Premium
Long‐term vs. short‐term processes regulating REM sleep
Author(s) -
FRANKEN PAUL
Publication year - 2002
Publication title -
journal of sleep research
Language(s) - English
Resource type - Journals
SCImago Journal Rank - 1.297
H-Index - 117
eISSN - 1365-2869
pISSN - 0962-1105
DOI - 10.1046/j.1365-2869.2002.00275.x
Subject(s) - non rapid eye movement sleep , rapid eye movement sleep , medicine , wakefulness , electroencephalography , sleep deprivation , sleep (system call) , endocrinology , psychology , neuroscience , circadian rhythm , computer science , operating system
In cats, rats, and mice, the amount of rapid eye movement sleep (REMS) lost during a sleep deprivation (SD) predicts the subsequent REMS rebound during recovery sleep. This suggests that REMS is homeostatically regulated and that a need or pressure for REMS accumulates in its absence, i.e. during both wakefulness and non‐rapid eye movement sleep (NREMS). Conversely, it has been proposed that REMS pressure accumulates exclusively during NREMS [Benington and Heller, Am. J. Physiol. 266 (1994) R1992; Prog. Neurobiol. 44 (1994b) 433]. This hypothesis is based on the analysis of the duration of successive NREMS and REMS episodes and of electroencephalogram (EEG) events preceding REMS. Pre‐REMS events (PREs) do not always result in sustained REMS and can thus be regarded as REMS attempts that increase as NREMS progresses. It is assumed that two processes regulating REMS can resolve the apparent contradiction between these two concepts: a `long‐term' process that homeostatically regulates the daily REMS amount and a `short‐term' process that regulates the NREM–REMS cycle. These issues were addressed in two SD experiments in rats. The two SDs varied in length (12 and 24 h) and resulted in very similar compensatory changes in NREMS but evoked very different changes for all REMS parameters studied.
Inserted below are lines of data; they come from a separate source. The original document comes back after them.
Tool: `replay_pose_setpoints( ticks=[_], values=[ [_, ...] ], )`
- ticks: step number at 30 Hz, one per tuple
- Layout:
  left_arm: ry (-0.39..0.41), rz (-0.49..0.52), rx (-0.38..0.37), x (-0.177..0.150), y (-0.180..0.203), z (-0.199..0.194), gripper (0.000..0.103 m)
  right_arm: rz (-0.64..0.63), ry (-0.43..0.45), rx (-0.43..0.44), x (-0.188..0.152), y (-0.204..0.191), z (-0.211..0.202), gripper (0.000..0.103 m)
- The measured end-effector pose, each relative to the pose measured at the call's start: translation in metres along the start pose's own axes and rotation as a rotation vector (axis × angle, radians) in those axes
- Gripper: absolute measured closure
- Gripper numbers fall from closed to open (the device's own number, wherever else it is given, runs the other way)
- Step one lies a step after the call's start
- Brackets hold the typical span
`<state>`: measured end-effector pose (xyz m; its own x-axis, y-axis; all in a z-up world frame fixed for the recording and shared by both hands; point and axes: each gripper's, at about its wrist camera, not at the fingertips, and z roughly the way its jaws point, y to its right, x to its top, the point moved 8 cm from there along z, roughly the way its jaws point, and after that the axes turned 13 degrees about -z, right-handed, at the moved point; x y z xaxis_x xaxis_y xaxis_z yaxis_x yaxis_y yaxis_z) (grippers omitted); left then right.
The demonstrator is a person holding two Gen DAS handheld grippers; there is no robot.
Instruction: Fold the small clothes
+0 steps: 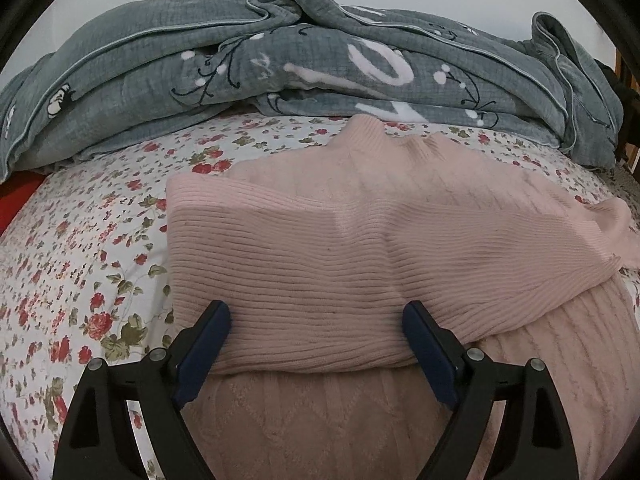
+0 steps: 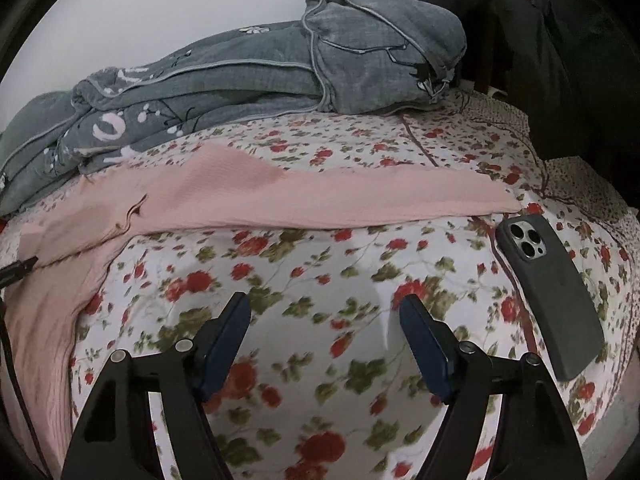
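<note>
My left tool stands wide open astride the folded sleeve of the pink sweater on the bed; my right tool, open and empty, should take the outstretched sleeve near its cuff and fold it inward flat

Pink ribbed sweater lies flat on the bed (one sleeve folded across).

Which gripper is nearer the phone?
Right. The phone lies on the bedsheet just right of the right gripper. The left gripper straddles the pink sweater, with no phone in its view.
</note>
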<state>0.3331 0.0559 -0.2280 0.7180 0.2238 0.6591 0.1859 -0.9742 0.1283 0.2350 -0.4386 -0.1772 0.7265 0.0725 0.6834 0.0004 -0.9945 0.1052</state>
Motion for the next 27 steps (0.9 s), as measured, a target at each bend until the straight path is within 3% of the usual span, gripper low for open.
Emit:
replay_pose_setpoints(
  ticks=[8, 12, 27],
  values=[
    [-0.001, -0.007, -0.004, 0.0, 0.0, 0.0, 0.014, 0.02, 0.02, -0.048, 0.008, 0.04, 0.016, 0.026],
    [-0.004, -0.013, -0.009, 0.001, -0.001, 0.001, 0.014, 0.057, -0.018, -0.068, 0.005, 0.064, 0.032, 0.031],
    [-0.009, -0.015, -0.009, 0.001, 0.0, 0.004, 0.014, 0.059, -0.02, -0.101, 0.009, 0.071, 0.04, 0.031]
  ],
)
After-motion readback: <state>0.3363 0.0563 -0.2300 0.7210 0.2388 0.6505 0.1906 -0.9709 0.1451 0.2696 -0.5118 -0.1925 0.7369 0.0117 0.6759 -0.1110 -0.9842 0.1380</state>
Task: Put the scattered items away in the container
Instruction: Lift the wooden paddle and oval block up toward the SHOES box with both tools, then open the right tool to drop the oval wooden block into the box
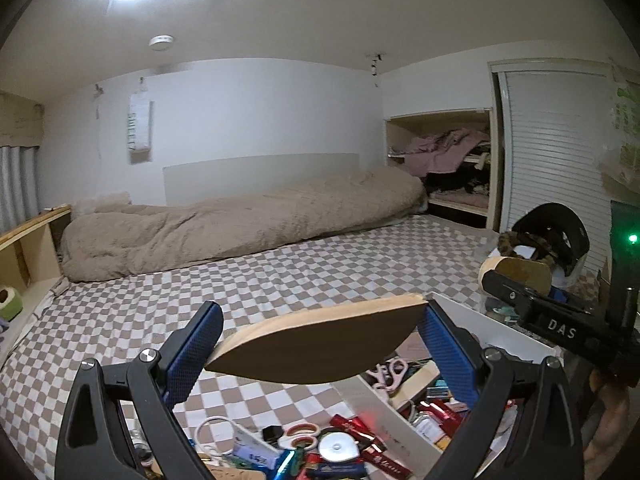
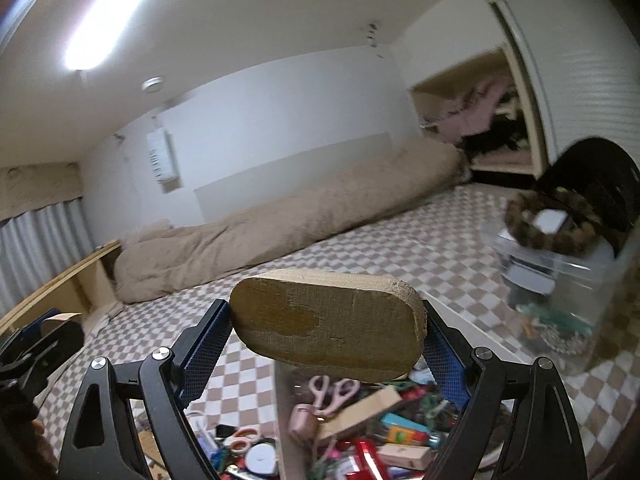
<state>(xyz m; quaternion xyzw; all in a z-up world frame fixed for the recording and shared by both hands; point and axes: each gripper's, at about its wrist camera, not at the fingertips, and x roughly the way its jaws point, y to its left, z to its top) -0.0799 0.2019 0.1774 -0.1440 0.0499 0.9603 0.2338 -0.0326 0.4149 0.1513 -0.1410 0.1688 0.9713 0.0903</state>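
Observation:
My left gripper is shut on a pale tan roll of tape, its blue pads pressing both ends. My right gripper is shut on a wider brown roll of tape and hangs over the white container. The container holds pink scissors, boxes and red packs. Scattered items lie on the checked bedcover left of it: orange-handled scissors, a white disc, red packets. The right gripper also shows at the right of the left wrist view, and the left gripper at the right wrist view's left edge.
A clear plastic bin with a leopard-print scrunchie and a black cap stands right of the container. A rolled beige duvet lies along the far wall. There is an open closet at the back right and a low wooden shelf on the left.

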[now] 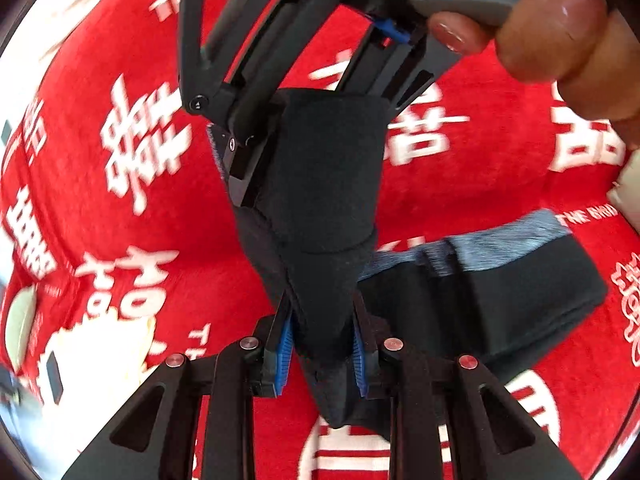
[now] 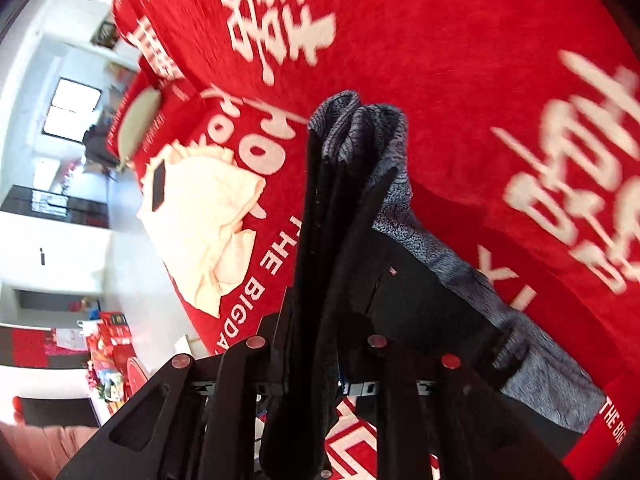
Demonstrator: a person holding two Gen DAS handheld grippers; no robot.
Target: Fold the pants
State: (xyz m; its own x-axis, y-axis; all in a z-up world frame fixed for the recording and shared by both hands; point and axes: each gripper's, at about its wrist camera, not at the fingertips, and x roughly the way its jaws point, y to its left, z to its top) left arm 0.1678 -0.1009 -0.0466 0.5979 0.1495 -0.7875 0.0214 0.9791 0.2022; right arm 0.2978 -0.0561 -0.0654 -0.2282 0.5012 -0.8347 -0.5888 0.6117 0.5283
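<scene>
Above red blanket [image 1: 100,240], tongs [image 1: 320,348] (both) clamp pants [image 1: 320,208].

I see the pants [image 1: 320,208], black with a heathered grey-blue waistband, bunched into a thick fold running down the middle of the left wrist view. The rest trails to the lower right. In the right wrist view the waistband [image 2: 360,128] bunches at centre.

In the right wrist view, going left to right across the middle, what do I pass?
Room wall with window → cream cloth lying on the red blanket → right gripper, jaws shut on the dark pants → the pants' grey waistband → bare red blanket with white lettering.
</scene>
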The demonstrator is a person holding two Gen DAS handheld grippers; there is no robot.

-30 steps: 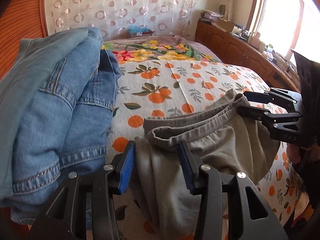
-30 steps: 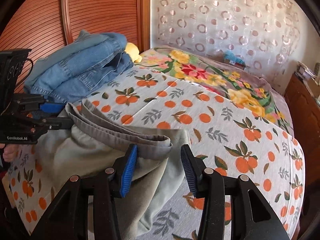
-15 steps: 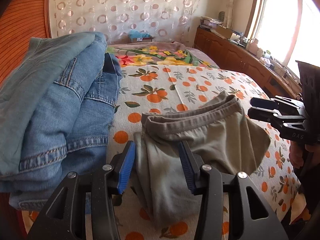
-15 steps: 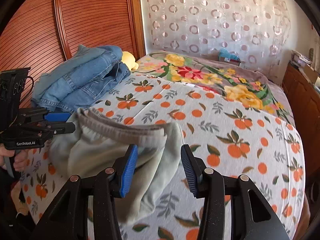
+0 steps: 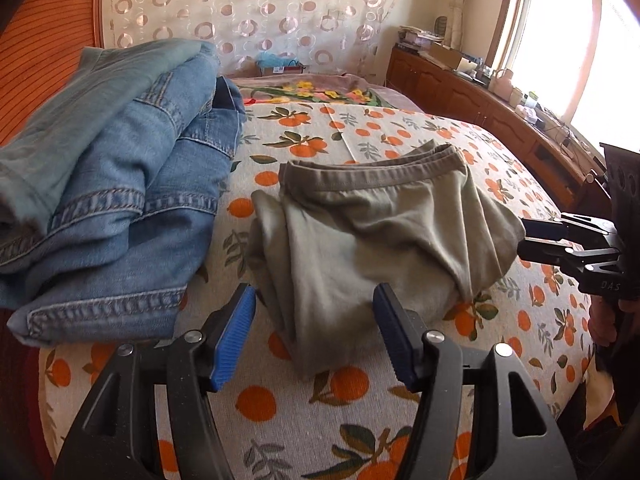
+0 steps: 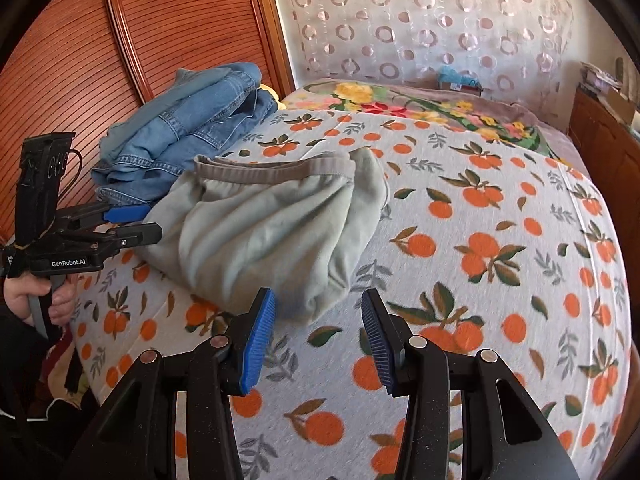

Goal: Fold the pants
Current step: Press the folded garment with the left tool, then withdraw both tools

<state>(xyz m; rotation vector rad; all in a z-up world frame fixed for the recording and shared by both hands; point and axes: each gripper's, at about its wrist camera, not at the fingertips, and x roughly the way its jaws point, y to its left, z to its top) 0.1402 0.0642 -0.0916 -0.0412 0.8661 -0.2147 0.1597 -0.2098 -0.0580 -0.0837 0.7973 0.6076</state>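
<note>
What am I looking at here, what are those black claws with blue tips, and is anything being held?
There is no robot here. A person holds a black two-finger gripper with blue pads in each hand, and each gripper carries a wide-angle camera looking along its fingers, so each picture shows its own fingers at the bottom.

In the left camera's picture, the left gripper is in front and the right gripper pokes in from the right edge. In the right camera's picture, the right gripper is in front and the left gripper shows at the left, with the person's hand on its handle.

On the bedspread printed with oranges lies a pair of folded grey-green soft pants with an elastic waistband, beside a pile of blue denim jeans.

Both grippers are open. Nothing is held.
</note>
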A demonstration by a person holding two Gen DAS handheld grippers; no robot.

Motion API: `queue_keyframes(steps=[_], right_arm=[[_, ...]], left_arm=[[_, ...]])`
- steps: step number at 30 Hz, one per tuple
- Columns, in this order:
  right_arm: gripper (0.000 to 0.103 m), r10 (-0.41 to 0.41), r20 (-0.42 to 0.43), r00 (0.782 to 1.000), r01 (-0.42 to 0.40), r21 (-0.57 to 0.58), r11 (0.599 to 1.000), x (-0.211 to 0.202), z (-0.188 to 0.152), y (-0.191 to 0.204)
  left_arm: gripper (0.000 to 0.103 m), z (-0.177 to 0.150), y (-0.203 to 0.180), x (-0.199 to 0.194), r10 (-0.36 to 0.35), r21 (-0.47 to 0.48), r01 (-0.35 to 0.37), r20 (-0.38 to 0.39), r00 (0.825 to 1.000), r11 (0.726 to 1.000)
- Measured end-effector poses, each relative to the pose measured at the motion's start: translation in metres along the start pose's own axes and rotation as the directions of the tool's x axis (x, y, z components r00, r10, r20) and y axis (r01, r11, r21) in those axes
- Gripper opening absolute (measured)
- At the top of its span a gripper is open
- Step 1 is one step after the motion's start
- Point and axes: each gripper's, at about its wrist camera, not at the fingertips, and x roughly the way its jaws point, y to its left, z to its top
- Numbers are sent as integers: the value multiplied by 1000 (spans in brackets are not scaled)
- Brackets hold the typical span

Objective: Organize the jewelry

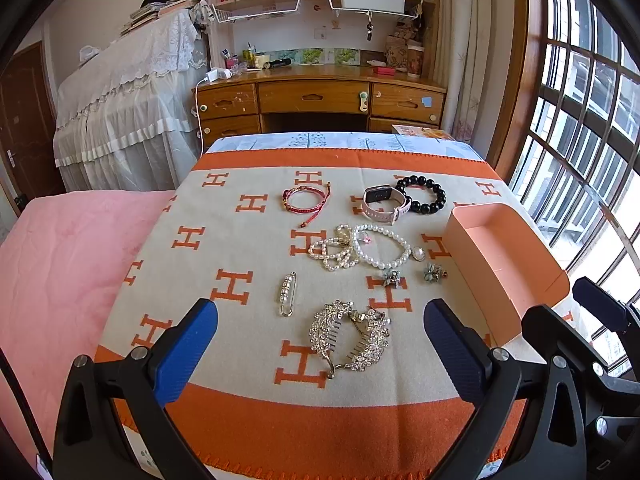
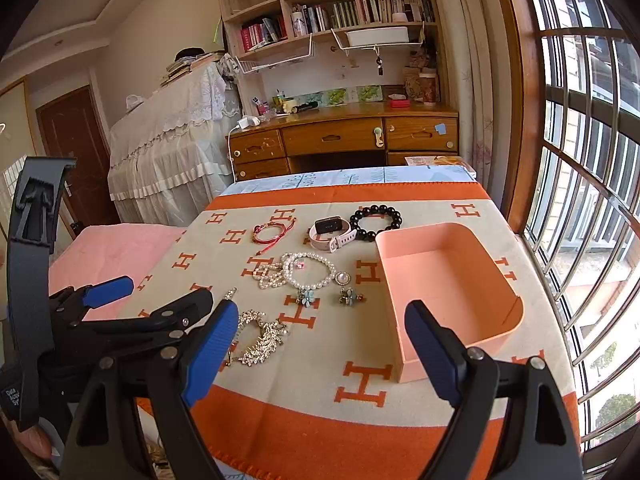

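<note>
Jewelry lies on an orange-and-cream H-patterned cloth (image 1: 240,248): a rhinestone hair comb (image 1: 350,336), a pearl pin (image 1: 287,294), pearl strands (image 1: 360,248), two flower clips (image 1: 434,272), a red cord bracelet (image 1: 306,200), a pink watch (image 1: 386,202) and a black bead bracelet (image 1: 422,194). An empty pink box (image 1: 504,264) stands at the right, also in the right wrist view (image 2: 444,292). My left gripper (image 1: 320,344) is open around the comb's near side, above it. My right gripper (image 2: 320,344) is open and empty, just left of the box's near corner.
A pink bed cover (image 1: 60,264) lies left of the table. A wooden desk (image 1: 320,100) and bookshelves stand behind. A barred window (image 1: 580,140) runs along the right. The left gripper's body (image 2: 120,320) shows at the left of the right wrist view.
</note>
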Motion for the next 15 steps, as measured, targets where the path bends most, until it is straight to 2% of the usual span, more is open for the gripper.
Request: queue_keyframes(steps=[15], right_arm=[[87, 0, -5, 1000, 0, 14, 1000, 4, -7, 2]], left_arm=[[102, -5, -2, 0, -7, 10, 7, -18, 1000, 1000]])
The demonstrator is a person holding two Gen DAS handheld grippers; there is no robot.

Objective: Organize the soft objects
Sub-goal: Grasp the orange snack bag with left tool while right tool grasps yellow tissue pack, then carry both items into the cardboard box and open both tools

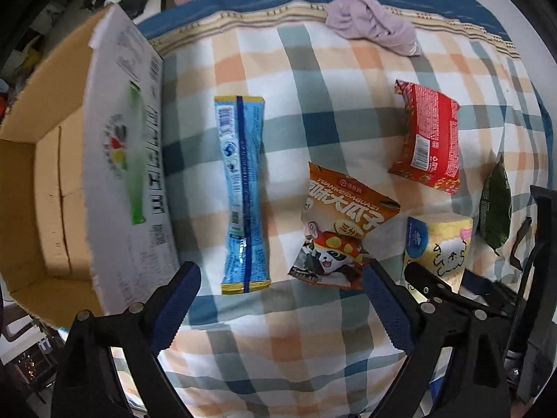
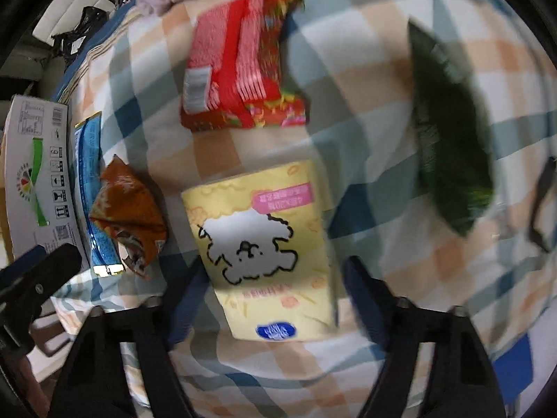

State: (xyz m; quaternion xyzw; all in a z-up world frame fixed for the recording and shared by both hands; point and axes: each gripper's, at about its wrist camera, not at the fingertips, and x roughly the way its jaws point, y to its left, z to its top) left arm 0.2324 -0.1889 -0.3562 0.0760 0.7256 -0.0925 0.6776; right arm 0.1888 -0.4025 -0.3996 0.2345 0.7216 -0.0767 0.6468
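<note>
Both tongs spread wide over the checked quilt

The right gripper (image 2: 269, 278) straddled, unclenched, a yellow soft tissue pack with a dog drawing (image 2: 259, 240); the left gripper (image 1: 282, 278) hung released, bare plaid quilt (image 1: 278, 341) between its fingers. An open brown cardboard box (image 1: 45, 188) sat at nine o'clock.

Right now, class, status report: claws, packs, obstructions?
Left claw open, empty. Right claw open, straddling yellow tissue pack. Nothing blocking.

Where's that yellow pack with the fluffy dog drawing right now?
The yellow tissue pack lies on the plaid bedding, between the open fingers of the right gripper, with the red packet beyond it and the orange snack bag to its left.
</note>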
The large REMS increase observed after 24‐h SD was accompanied by a reduction in unsuccessful PREs and an increase in sustained REMS episodes, together resulting in a threefold increase in the success‐rate to enter REMS. Changes in success‐rate matched those of a theoretically derived long‐term REMS pressure. The SD induced changes in sleep architecture could be reproduced by assuming that the increased long‐term REMS pressure interacts with the short‐term process by increasing the probability to enter and remain in REMS.